:: Exercise requirements ::
All that should be output is the block of lines below from the line with "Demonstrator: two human" to the line with "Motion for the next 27", both included, exactly as written.

--- Extracted material Enclosed Below ---

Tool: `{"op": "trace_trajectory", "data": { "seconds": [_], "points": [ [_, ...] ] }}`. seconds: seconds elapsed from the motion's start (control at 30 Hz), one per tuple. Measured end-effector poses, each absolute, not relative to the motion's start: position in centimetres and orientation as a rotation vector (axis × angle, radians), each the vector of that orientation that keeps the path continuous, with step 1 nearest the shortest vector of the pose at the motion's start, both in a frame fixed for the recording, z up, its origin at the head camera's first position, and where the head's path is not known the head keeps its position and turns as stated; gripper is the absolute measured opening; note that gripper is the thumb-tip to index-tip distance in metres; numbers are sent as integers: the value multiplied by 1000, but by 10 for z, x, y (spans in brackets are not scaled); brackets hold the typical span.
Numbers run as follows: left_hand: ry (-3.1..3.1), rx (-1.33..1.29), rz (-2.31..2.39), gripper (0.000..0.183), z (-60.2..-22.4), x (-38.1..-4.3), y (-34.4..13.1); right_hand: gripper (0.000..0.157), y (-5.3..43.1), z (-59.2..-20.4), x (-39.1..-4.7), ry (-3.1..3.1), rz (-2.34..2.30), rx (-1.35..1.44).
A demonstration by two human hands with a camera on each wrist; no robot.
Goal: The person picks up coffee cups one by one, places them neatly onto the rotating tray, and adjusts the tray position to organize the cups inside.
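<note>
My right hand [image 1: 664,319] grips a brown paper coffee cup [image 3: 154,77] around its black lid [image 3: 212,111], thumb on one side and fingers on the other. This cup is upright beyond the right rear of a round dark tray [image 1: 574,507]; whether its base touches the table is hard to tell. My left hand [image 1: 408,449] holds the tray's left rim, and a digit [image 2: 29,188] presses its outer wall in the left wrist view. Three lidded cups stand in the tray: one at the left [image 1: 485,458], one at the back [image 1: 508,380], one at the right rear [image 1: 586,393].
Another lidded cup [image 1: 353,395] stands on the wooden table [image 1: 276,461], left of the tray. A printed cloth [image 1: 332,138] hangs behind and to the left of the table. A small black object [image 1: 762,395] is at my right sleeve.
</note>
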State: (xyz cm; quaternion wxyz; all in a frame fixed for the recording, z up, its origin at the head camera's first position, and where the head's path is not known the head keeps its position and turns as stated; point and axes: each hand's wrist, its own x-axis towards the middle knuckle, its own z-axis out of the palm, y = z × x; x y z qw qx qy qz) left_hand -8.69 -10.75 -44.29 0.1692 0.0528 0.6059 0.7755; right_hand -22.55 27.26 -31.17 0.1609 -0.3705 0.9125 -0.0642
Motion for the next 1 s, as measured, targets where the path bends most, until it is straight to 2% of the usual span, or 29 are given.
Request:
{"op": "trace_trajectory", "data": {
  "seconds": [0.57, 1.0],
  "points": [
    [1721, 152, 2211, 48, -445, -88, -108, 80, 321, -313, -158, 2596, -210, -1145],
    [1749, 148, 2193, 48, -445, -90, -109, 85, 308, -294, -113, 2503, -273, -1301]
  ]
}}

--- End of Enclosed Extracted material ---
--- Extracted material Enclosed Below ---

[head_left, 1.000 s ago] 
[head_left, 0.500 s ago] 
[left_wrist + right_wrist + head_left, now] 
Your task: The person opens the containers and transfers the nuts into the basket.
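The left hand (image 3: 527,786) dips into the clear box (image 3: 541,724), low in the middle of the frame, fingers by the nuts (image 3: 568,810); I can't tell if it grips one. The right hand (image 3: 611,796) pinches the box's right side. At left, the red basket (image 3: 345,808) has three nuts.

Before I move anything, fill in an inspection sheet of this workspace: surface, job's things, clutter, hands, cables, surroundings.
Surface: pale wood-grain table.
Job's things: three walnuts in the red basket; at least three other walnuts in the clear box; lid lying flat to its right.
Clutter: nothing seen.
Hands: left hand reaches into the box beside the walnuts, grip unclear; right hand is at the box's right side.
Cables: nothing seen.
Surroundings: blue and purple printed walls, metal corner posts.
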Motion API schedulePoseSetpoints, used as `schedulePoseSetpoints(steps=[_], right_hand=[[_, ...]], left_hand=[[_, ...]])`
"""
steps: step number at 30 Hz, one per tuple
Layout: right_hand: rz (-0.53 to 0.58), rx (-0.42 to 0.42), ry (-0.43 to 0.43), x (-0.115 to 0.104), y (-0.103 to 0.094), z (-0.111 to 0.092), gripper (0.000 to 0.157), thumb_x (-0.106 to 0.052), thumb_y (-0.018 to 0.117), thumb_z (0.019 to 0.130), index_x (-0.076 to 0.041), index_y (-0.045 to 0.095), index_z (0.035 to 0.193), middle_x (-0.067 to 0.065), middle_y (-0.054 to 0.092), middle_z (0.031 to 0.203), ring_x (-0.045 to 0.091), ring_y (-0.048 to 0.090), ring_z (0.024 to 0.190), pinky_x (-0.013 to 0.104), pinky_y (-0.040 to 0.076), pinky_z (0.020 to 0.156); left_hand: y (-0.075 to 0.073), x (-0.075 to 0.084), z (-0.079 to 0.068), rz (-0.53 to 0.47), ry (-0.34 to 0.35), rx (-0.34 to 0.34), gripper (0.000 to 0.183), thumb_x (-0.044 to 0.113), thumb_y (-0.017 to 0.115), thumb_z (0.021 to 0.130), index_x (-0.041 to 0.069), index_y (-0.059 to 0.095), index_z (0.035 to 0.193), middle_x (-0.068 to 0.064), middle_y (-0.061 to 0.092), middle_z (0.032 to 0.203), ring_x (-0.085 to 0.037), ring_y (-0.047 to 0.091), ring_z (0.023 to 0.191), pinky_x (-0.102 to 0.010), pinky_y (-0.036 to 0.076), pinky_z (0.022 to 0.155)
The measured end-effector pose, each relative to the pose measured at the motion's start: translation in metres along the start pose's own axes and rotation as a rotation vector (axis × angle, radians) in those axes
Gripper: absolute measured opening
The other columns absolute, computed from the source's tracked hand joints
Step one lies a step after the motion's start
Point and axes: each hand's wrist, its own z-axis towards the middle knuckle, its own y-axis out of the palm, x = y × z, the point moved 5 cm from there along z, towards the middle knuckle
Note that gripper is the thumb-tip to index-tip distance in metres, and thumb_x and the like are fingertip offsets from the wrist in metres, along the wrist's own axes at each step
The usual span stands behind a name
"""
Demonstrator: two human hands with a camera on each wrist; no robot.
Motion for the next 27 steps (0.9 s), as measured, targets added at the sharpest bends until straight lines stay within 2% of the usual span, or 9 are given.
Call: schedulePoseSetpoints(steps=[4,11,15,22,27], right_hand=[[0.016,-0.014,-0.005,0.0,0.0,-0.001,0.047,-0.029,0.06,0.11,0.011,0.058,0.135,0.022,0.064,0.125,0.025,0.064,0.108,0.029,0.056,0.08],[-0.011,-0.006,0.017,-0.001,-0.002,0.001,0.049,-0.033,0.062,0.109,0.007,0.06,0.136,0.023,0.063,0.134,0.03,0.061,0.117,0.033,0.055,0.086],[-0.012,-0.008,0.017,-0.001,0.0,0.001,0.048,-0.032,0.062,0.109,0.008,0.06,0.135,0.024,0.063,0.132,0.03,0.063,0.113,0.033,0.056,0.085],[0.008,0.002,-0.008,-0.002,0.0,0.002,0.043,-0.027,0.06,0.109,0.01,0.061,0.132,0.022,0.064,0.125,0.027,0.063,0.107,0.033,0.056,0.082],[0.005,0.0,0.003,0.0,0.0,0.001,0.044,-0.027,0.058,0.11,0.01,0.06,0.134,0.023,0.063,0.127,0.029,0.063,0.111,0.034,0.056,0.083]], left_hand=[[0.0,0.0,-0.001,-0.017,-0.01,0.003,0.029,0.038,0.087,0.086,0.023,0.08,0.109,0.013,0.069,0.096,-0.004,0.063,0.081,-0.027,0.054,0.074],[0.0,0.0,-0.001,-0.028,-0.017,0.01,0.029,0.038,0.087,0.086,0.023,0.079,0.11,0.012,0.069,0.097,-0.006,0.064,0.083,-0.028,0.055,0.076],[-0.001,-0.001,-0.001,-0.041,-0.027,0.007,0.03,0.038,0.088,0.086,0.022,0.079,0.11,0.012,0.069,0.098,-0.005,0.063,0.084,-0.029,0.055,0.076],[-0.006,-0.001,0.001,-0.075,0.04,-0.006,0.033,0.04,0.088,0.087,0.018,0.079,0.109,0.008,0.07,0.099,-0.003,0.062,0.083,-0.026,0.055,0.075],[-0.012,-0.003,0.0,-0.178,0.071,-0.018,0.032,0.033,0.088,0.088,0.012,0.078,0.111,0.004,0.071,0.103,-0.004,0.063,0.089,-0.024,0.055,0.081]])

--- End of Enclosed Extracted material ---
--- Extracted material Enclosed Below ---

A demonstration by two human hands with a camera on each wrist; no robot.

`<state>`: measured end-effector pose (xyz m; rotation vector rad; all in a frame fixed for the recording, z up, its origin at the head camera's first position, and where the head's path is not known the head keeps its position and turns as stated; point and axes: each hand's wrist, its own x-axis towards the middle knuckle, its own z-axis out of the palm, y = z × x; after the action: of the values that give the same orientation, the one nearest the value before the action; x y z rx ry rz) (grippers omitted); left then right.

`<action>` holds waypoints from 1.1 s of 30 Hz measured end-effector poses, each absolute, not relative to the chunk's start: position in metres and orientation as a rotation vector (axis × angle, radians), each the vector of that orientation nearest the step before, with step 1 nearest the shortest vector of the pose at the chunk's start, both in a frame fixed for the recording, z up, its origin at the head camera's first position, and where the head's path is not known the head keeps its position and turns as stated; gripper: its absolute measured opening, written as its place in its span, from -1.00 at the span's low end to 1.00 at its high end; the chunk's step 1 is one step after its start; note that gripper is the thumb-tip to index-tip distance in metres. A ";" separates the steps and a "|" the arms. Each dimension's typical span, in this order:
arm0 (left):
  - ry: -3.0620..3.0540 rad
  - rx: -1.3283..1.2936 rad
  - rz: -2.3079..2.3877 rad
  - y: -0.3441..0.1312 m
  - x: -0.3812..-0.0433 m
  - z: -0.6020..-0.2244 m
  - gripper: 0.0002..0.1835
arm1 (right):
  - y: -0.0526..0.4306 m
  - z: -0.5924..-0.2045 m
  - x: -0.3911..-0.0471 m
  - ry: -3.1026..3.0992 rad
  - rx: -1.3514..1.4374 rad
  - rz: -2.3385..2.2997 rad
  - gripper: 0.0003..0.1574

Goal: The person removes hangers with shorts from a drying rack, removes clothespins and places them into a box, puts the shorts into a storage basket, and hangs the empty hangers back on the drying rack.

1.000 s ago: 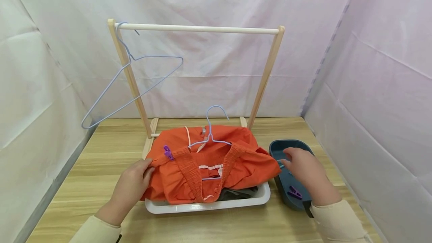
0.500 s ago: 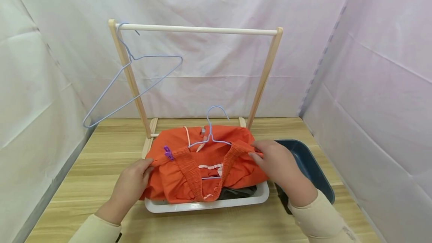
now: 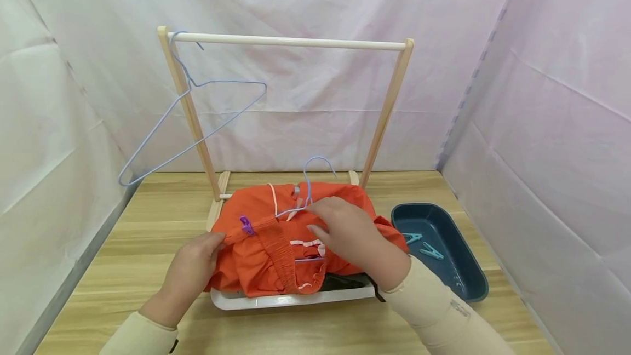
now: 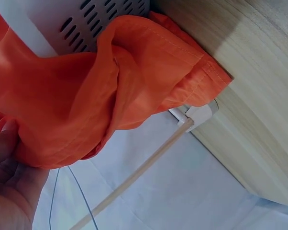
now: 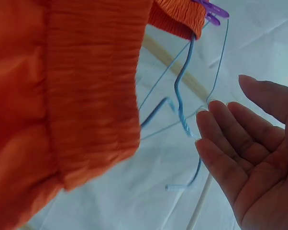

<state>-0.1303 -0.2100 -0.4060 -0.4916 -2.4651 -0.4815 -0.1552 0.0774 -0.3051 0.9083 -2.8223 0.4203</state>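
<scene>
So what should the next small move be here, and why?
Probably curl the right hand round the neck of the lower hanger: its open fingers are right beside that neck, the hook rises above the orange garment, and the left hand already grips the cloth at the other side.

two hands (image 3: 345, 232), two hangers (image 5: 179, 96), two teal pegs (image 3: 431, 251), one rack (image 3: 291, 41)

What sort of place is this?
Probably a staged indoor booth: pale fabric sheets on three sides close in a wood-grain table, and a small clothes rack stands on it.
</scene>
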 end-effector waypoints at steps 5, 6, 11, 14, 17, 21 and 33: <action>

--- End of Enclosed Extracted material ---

:: Answer to the problem ::
Demonstrator: two human hands with a camera on each wrist; no robot.
Motion for the next 27 steps (0.9 s), as measured, targets added at the sharpest bends until straight lines stay within 2% of the usual span, or 9 are given.

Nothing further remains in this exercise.